What happens under the hood is something like this:
> starting docx document -> Pandoc creates its internal representation of that document -> Filter 1 is executed on that internal representation -> Filter 2 is executed on that exact instance of Pandoc's internal representation -> HTML is generated

Why do we need these scripts in the middle? We need to clean up all the marking we did in the preprocessing step.

---

**Filter 1:**  
The first filter does most of the job. First of all all string get filtered so that 
`{{{{TAB}}}}` gets replaced by `\t` again, restoring tabs.
Then on each element of the document we call 2 functions:

1. ***Run():*** This function has the purpose of recognizing the structure `@#! CHAR_STYLE some text @#!` that we introduced in the preprocessing step. When such a pattern is recognized insted of the text being passdown as Str (Pandoc element for strings) it gets encapsulated in a Span, so that we can set the attribute `class` to `CHAR_STYLE`. This way css style will be applied correctly

2. ***Style():*** This function has the main purpose of extrapolating the style of the paragraph. If a paragraph has a certain style set, it would be marked with 
`[{[--PARA_STYLE--]}]` at the beginning of the paragraph. Instead of passing this as a Para element (Pandoc version of HTML \<p>), it gets replaced with a Div element, this way we can set via pandoc the `class` attribute to `PARA_STYLE`, applying css style to the element.
    - *Additionally:* an id for images and table headers (marked with `TF` and `TH`) is created, so that we can link them in the second script.

- On Paragraphs we also call:  
    ***Reference():*** This function has the purpose of relating in a table the references patterns `[number]` or `[i.number]` to a link that points to its definition.
- On Images we also:
    - change the extension, so the html properly uses the .png images instead of the unsupported .emf exesnion
    - create a yellow overlay for debugging purposes if the images format was not originally .emf as expected.
- On Headers:  
    Since annex headers all have level 8, we relate in a table, as we did with references, the annex name and their respective link.
---
**Filter 2:**  
This filter finishes the job of the first filter, using the tables we built in previous step and pandoc automatically generated toc links.

*First some clean up:*
>  Sometimes certain portions of text get encapsulated in Plain objects, e.g `"Some text"`, instead of being `[Str("Some"), Space(), Str("text")]` as expected in Pandoc, it's `[Plain(Str("Some")), Plain(Space()), Plain(Str("text"))]`. 
> This causes some problems with the other functions since they expect the first structure, so we use the function ***Normalize()*** to ensure the proper structure is respected in our document.
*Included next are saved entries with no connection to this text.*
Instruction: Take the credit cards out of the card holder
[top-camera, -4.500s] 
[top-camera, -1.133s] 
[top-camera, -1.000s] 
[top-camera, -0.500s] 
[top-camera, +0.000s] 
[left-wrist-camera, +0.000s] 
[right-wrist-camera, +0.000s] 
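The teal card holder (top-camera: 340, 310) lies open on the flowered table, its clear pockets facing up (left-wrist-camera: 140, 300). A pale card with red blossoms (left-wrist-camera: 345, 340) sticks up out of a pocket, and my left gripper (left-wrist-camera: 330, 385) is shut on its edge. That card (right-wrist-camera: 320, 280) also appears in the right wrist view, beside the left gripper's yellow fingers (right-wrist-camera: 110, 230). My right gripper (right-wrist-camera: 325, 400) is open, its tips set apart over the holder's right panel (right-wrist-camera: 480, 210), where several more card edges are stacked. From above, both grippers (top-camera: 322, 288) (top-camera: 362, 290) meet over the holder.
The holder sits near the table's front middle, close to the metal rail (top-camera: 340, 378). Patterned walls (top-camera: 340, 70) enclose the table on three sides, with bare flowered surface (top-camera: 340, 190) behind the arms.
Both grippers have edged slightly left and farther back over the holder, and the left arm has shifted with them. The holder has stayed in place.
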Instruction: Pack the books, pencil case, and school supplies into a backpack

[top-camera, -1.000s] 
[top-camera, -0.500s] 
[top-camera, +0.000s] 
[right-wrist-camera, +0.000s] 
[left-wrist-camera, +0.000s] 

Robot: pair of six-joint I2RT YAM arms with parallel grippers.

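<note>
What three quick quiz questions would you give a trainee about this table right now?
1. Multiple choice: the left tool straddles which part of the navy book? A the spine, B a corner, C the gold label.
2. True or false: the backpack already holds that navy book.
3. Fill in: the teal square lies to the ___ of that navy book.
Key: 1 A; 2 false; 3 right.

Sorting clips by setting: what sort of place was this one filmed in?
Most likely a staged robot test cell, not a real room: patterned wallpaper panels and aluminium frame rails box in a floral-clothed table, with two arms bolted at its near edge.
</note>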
After normalizing it, we basically run 2 fucntions on each element of the document:
1. ***Substitute(el, word):*** this function has the purpose of replacing every instance of `word` followed by a pattern of type `x.x.x.x` with a link pointing to that specific instance of word. This links are generated via helper functions.  
*Example:* `Substitute(el, clause)` will substitute each pattern of `clause x.x.x.x` with a link generated by **ClauseLink()** function, e.g. `clause 4.4.2` will point to  clase 4.4.2 in the document.  
*word* can be clause, table, figure or annex

2. ***MultipleClauses():*** similarly to Substitute, but it specifically handles multiple `x.x.x.x` patterns after the word `clauses`.
*Example:* in `clauses 4.4.1, 4.4.2, 4.4.3 and 4.4.4` each clause number `x.x.x` will become a link to that clause.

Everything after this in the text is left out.